Problem statement — The line with "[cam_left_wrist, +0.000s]" and each line following it, up to the final line of the data, should be set down exactly; pictures stay out.

Stored data —
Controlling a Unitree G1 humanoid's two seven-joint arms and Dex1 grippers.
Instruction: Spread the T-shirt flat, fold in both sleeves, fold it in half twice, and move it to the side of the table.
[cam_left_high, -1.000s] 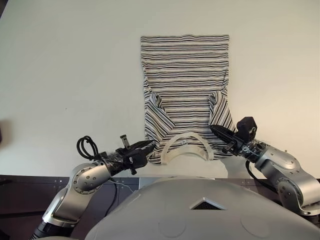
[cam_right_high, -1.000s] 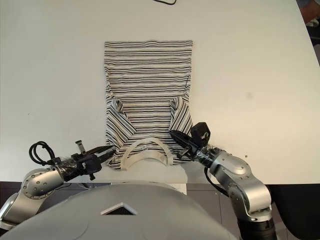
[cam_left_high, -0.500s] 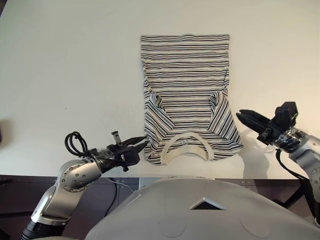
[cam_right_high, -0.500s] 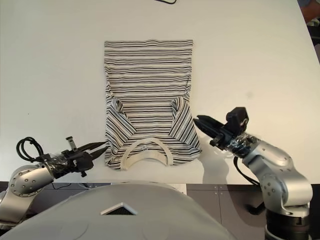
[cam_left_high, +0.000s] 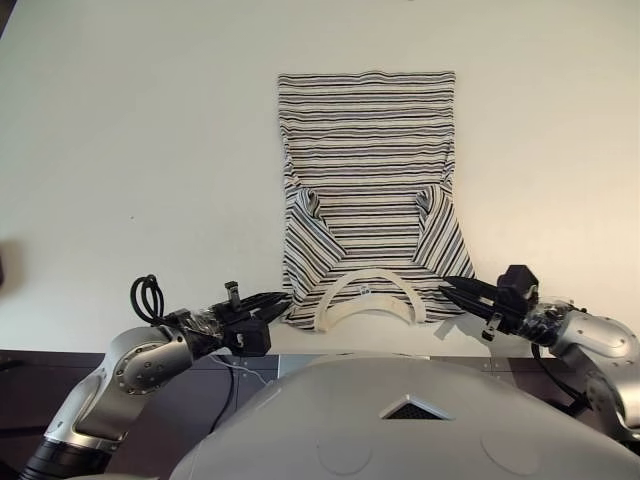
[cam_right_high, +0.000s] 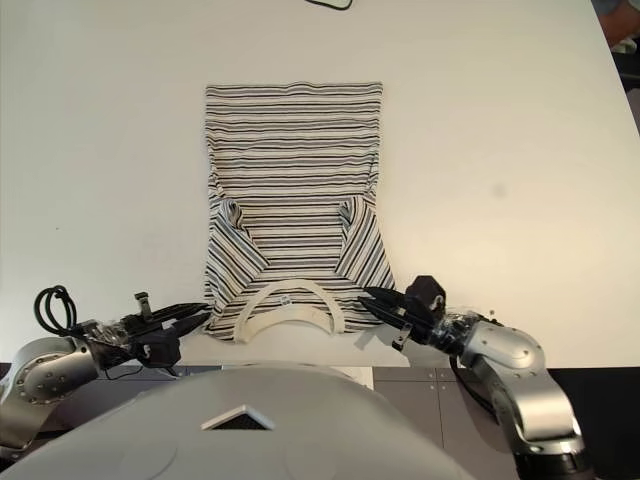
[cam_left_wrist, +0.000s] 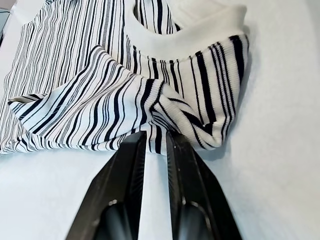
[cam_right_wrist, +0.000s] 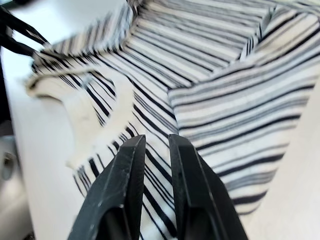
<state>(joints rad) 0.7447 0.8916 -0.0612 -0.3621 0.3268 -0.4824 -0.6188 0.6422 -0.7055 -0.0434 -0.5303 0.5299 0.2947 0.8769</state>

Task answer —
[cam_left_wrist, +0.000s] 
[cam_right_wrist, +0.000s] 
<state>(joints rad) 0.7447 0.8916 -0.0612 -0.3621 0.3268 -0.4824 -0.6188 0.6422 -0.7055 -0.0434 -0.5303 0.5299 0.2947 0.8769</state>

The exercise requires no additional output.